**Exercise instructions**
Using the data below, gather each line that includes the word "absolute".

Saved entries

======

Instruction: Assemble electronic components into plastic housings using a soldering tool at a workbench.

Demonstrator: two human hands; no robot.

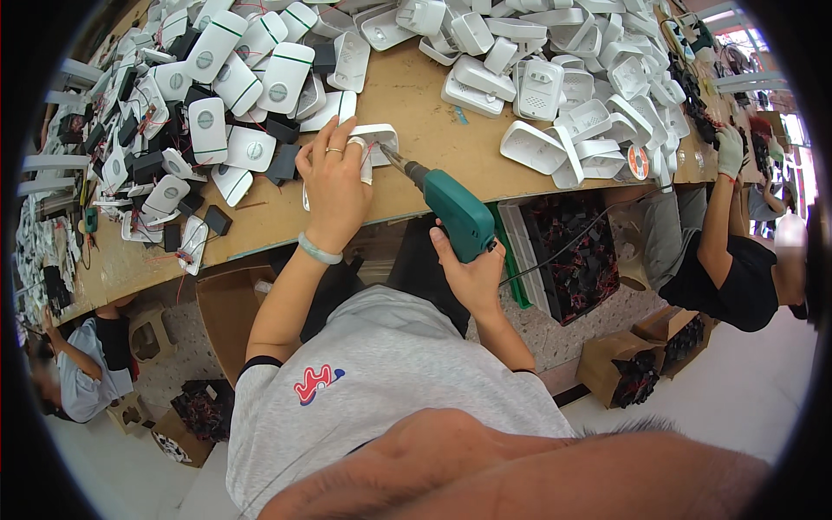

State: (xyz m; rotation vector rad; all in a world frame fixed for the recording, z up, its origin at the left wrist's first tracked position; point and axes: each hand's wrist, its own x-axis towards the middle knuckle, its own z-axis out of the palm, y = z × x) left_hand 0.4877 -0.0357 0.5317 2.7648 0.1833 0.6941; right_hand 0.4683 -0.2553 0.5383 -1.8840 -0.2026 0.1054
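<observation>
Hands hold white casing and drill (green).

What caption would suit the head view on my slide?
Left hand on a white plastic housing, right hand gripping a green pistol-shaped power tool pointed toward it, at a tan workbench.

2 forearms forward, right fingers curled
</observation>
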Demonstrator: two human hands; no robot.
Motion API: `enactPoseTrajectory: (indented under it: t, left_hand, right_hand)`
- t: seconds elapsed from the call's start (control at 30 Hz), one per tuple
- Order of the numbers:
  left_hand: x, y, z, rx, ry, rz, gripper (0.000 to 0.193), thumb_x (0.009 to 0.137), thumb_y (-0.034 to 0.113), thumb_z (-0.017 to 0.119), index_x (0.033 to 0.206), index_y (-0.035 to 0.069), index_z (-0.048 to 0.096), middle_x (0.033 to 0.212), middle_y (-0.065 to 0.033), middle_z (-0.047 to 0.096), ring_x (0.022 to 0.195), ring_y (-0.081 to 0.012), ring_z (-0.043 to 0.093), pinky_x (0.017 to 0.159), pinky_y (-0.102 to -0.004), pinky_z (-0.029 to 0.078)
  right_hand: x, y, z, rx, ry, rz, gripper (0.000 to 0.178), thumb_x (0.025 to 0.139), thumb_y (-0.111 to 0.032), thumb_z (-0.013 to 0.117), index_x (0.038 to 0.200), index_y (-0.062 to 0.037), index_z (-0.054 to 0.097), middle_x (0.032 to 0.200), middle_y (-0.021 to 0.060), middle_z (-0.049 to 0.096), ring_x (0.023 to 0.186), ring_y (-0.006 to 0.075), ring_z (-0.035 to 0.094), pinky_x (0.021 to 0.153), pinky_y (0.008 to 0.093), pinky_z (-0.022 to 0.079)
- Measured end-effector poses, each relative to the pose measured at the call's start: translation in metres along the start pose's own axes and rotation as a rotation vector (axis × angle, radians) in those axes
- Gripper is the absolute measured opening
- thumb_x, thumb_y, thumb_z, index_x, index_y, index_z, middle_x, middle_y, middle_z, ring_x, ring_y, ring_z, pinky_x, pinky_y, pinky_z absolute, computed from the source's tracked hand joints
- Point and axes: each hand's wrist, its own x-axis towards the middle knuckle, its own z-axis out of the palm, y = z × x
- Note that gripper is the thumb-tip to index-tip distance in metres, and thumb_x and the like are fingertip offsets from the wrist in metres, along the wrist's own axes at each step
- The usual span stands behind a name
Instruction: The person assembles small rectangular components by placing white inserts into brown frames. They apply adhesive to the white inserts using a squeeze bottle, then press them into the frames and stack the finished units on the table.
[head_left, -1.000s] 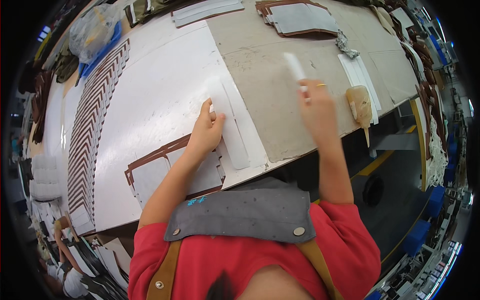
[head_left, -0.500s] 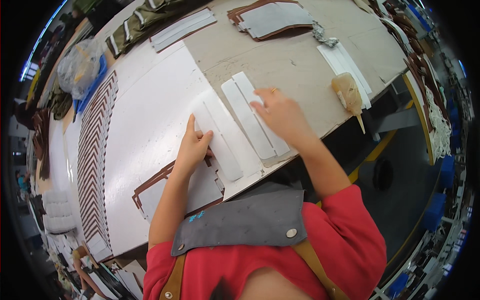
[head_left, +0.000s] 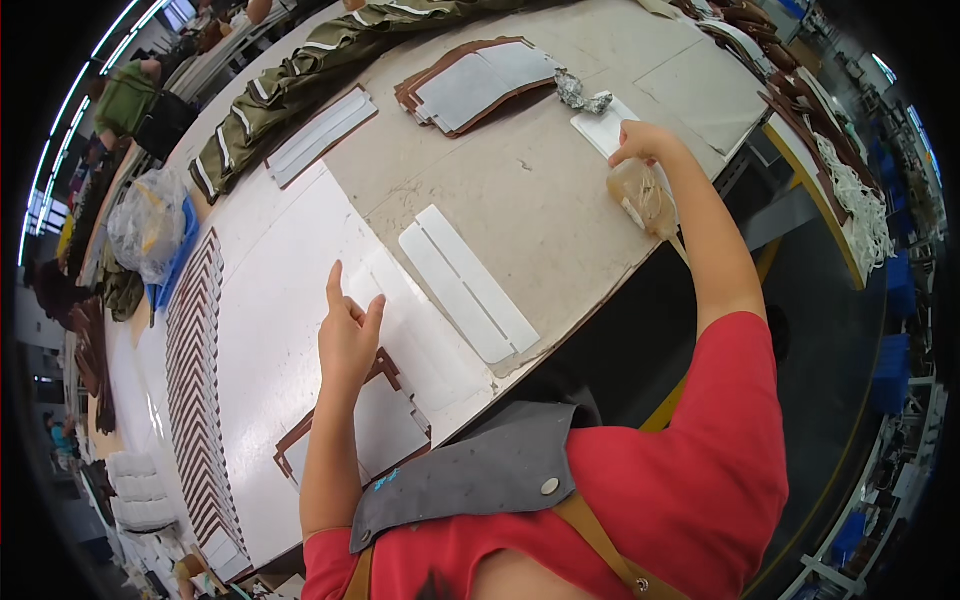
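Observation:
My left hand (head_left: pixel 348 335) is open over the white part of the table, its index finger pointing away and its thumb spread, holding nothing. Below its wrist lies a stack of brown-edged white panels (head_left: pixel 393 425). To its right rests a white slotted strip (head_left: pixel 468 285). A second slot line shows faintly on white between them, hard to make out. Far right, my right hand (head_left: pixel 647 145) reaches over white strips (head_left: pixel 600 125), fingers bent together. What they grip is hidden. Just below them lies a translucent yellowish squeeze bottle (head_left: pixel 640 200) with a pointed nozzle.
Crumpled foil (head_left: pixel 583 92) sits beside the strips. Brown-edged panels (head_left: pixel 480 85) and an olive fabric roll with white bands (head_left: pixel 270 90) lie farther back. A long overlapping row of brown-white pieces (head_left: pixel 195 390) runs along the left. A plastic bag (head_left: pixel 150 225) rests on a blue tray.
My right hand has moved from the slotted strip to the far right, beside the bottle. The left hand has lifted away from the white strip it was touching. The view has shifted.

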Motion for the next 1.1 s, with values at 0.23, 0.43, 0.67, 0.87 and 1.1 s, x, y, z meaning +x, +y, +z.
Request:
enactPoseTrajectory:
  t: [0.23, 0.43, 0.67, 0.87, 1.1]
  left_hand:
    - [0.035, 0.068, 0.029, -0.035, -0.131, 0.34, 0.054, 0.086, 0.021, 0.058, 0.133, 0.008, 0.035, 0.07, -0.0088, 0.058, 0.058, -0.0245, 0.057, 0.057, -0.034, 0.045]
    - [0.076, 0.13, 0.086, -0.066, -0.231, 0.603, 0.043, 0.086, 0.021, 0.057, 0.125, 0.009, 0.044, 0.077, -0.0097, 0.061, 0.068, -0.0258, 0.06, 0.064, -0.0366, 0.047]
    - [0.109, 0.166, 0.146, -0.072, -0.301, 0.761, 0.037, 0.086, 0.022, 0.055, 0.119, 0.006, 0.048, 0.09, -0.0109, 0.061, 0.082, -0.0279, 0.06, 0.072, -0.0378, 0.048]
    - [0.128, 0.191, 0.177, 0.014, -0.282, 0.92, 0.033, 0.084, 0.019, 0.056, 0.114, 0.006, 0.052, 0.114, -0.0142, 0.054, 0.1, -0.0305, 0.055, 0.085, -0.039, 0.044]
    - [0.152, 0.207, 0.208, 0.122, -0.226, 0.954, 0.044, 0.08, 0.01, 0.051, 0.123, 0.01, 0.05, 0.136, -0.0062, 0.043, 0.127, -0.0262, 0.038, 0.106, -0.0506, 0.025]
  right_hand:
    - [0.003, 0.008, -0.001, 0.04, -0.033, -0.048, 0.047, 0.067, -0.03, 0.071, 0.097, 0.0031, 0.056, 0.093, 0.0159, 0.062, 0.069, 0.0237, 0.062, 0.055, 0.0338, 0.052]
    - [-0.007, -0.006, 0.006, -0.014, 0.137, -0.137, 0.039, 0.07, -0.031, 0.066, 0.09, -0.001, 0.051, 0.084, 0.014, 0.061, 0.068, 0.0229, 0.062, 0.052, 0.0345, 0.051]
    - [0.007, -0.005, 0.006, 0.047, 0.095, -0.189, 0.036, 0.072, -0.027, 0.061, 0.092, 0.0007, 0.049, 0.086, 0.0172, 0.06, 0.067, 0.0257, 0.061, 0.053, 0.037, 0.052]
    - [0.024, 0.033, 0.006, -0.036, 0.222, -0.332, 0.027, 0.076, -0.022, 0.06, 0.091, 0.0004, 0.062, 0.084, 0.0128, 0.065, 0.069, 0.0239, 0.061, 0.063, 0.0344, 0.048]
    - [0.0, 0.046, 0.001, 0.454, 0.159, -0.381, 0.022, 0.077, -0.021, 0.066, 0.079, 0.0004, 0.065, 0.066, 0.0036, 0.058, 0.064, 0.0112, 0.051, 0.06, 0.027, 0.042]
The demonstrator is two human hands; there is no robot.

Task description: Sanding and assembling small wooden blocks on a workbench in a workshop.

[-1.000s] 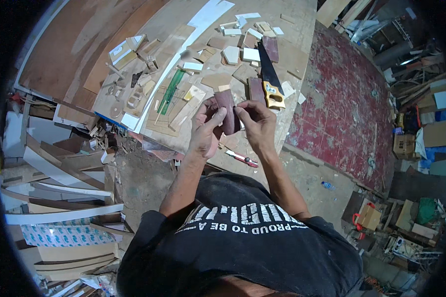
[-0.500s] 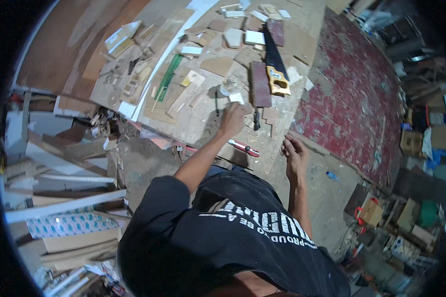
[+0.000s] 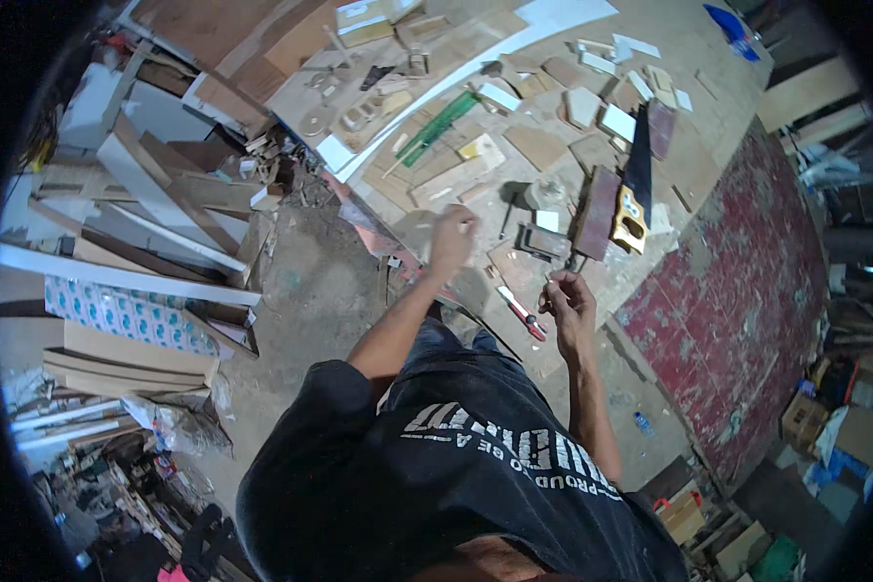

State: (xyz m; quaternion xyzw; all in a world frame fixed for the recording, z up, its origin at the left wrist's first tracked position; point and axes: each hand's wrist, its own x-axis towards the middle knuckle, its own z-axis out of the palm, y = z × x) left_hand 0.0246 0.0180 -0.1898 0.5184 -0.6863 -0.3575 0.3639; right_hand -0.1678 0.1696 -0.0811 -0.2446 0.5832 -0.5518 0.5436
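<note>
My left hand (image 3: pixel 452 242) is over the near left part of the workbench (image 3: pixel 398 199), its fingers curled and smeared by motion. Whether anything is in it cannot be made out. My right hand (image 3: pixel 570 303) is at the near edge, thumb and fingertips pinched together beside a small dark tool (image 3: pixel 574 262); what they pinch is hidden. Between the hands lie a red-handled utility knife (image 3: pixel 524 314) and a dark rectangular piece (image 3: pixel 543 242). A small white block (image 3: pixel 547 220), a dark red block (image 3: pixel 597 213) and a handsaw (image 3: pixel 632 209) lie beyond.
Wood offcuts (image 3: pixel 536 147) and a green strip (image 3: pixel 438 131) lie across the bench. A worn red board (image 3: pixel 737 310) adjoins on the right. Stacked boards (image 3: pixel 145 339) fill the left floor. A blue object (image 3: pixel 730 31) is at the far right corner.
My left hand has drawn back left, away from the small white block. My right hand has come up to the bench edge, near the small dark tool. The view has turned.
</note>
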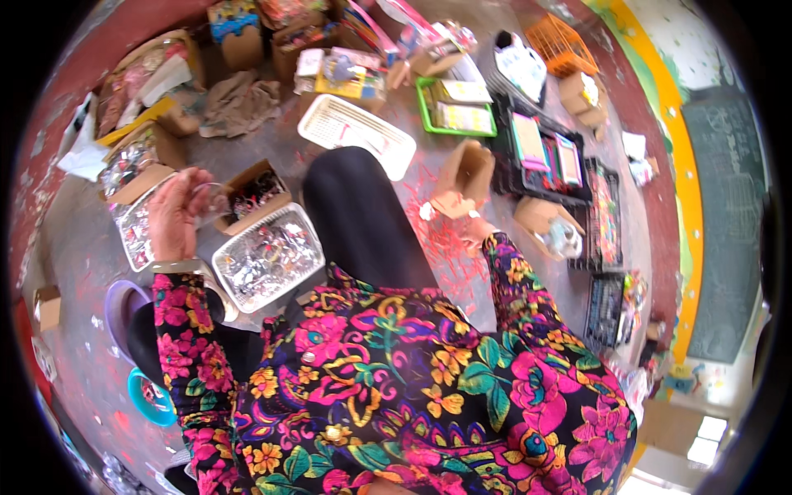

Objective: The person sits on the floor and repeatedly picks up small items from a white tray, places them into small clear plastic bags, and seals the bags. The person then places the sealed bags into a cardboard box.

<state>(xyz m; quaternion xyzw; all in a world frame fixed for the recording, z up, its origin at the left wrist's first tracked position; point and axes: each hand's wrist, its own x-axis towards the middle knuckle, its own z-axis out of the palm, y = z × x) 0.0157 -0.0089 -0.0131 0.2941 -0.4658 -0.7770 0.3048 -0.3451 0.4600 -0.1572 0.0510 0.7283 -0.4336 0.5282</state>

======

**Solution below**
- Gripper is the absolute measured opening
- thumb_x, thumb_y, thumb_z, index_x, index_y, index_z, middle_x, middle_y, middle_z, ring_x, ring_y, ring_z, pinky_x, pinky_y, pinky_z absolute, computed from the source's tracked hand joints

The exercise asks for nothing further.